Prep 10 mins
Cook 15 mins
Very good, crispy eggplant.
- 1 medium eggplant, cut into 1/2 inch slices
- 1⁄2 cup dry breadcrumbs
- 1⁄4 cup parmesan cheese
- 8 ounces Italian dressing
- In shallow bowl, mix crumbs with parmesan cheese.
- Put dressing in another bowl.
- Dip eggplant slices in dressing, then into crumbs.
- Put in a single layer on sprayed baking sheet.
- Bake at 450* for 15 minutes, until golden brown.
- Turn rounds once while baking.
Inez, I loved this eggplant. I subbed Greek Vinaigrette for the Italian dressing. Just what I was looking for! Thanks!
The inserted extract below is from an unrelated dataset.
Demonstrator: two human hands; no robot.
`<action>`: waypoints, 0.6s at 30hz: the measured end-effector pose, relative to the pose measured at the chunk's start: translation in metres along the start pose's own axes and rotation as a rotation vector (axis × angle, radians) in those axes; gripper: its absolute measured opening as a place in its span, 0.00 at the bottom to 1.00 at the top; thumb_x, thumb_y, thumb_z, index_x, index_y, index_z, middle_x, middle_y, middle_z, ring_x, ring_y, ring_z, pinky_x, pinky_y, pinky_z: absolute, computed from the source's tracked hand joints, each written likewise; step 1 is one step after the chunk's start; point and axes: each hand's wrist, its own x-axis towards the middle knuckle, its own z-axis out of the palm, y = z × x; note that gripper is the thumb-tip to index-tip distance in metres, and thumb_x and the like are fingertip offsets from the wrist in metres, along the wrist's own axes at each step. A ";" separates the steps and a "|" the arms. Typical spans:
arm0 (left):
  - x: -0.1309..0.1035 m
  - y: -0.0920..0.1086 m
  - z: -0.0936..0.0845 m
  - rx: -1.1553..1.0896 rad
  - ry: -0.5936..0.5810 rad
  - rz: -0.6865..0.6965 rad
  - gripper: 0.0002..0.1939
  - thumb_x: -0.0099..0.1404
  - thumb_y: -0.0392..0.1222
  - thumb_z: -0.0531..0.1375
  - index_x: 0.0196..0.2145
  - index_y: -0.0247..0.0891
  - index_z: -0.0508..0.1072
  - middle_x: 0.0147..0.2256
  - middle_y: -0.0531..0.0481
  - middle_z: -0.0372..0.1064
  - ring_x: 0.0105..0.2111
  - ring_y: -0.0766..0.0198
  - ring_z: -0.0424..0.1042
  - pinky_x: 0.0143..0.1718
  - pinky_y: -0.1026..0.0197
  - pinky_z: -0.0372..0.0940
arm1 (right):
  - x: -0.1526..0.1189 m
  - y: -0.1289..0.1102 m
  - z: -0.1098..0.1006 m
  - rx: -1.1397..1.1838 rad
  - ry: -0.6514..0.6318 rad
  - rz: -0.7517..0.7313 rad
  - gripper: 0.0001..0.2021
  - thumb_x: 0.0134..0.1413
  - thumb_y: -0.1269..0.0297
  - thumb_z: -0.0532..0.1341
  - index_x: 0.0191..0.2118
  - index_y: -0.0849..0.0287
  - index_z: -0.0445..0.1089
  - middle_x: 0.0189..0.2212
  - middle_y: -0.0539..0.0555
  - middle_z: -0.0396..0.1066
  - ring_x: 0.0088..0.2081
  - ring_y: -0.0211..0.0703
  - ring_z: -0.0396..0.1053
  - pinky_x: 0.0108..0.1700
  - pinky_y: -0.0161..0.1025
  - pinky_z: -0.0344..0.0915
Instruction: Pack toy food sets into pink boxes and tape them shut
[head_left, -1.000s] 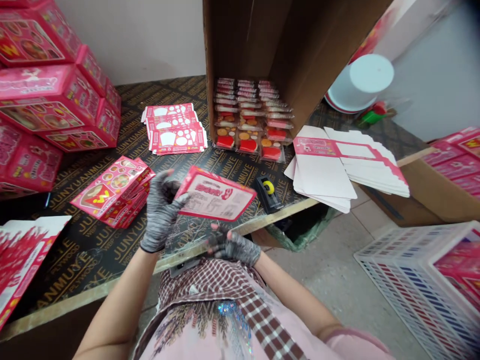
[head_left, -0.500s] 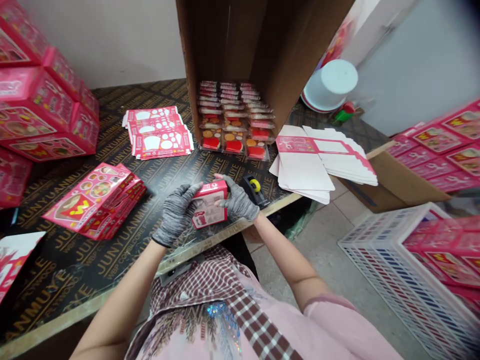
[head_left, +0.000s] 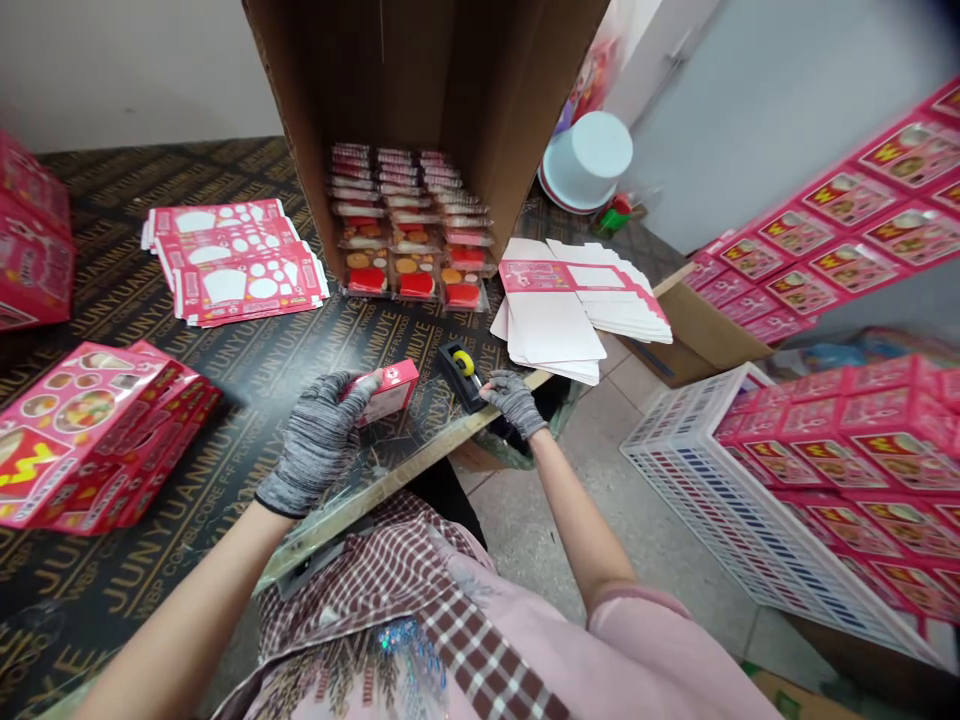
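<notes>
My left hand [head_left: 316, 430], in a grey knit glove with bare fingertips, grips a small pink cardboard box [head_left: 394, 390] standing at the table's front edge. Its fingers cover the box's left part. To the right of the box, a black tape dispenser [head_left: 454, 372] with a yellow core sits on the table edge. My right hand [head_left: 513, 398], gloved the same way, is at the front end of this dispenser, thumb and fingers pinched together on the tape; the strip itself is hardly visible.
An upright carton [head_left: 300, 130] holds rows of packaged sweets [head_left: 412, 270]. Flat pink sleeves [head_left: 247, 290] and stacked pink boxes [head_left: 97, 430] lie left. Unfolded white-and-pink cartons [head_left: 555, 320] overhang the right edge. A white crate [head_left: 697, 500] of pink boxes stands on the floor.
My right hand has let go of the pink box and moved right to the tape dispenser. My left hand still holds the box. The view has shifted to the right.
</notes>
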 end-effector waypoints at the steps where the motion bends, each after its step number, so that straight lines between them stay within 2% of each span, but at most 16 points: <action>1: 0.000 -0.001 0.002 0.014 0.022 0.002 0.22 0.64 0.37 0.54 0.53 0.42 0.77 0.45 0.39 0.77 0.42 0.48 0.76 0.42 0.48 0.71 | 0.000 -0.001 0.001 0.008 0.015 0.000 0.05 0.44 0.63 0.69 0.24 0.56 0.74 0.41 0.58 0.76 0.50 0.52 0.70 0.57 0.50 0.65; 3: 0.002 -0.002 0.005 0.066 0.058 0.008 0.20 0.65 0.38 0.55 0.52 0.42 0.78 0.46 0.38 0.77 0.44 0.46 0.76 0.45 0.45 0.70 | -0.003 -0.002 0.002 0.057 0.076 0.002 0.05 0.43 0.62 0.68 0.24 0.57 0.75 0.47 0.59 0.75 0.51 0.52 0.70 0.58 0.51 0.64; 5: 0.007 -0.003 0.004 0.105 0.073 0.008 0.18 0.66 0.39 0.55 0.51 0.42 0.78 0.46 0.38 0.78 0.43 0.46 0.76 0.45 0.45 0.70 | -0.010 -0.002 0.001 0.175 0.141 0.038 0.07 0.43 0.59 0.67 0.28 0.57 0.76 0.46 0.59 0.75 0.47 0.50 0.70 0.55 0.50 0.66; 9: 0.014 0.000 0.000 0.056 0.077 -0.022 0.18 0.69 0.40 0.53 0.50 0.40 0.78 0.44 0.39 0.78 0.41 0.47 0.76 0.42 0.47 0.71 | -0.030 0.002 0.000 0.352 0.129 0.203 0.16 0.43 0.55 0.65 0.37 0.58 0.76 0.33 0.52 0.74 0.35 0.44 0.69 0.46 0.45 0.69; 12: 0.012 0.003 0.000 -0.019 0.068 -0.028 0.17 0.69 0.41 0.54 0.50 0.41 0.78 0.44 0.40 0.78 0.42 0.48 0.76 0.43 0.46 0.71 | -0.040 0.006 0.006 0.321 0.135 0.262 0.11 0.40 0.56 0.65 0.30 0.57 0.73 0.27 0.50 0.73 0.33 0.44 0.68 0.45 0.45 0.69; 15: 0.007 0.004 0.006 -0.043 0.083 -0.042 0.16 0.68 0.40 0.55 0.49 0.42 0.79 0.44 0.40 0.78 0.42 0.48 0.76 0.44 0.45 0.70 | -0.044 0.006 0.011 0.274 0.210 0.278 0.09 0.39 0.58 0.66 0.22 0.55 0.68 0.28 0.53 0.74 0.36 0.46 0.69 0.50 0.47 0.68; 18: 0.004 0.004 0.012 0.014 0.109 -0.038 0.17 0.68 0.38 0.55 0.50 0.42 0.78 0.45 0.41 0.78 0.43 0.48 0.76 0.44 0.46 0.70 | -0.049 -0.003 0.009 0.269 0.293 0.272 0.10 0.43 0.57 0.64 0.21 0.54 0.65 0.29 0.55 0.74 0.37 0.47 0.69 0.51 0.48 0.67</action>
This recipe was exactly what I was looking for and tasted exactly the way I thought it would. The outside was crispy and lovely brown. The eggplant was almost custard-like in texture and not bitter at all. My DH and I both thought we were "cheating' on our diets because it was so good. MizzNezz, you are a whiz, and I am ever so glad you shared this recipe. Thanks!!
Very nice! I was looking for a quick and easy eggplant recipe and this was it :) I'm glad it also happened to be healthier than the fried version!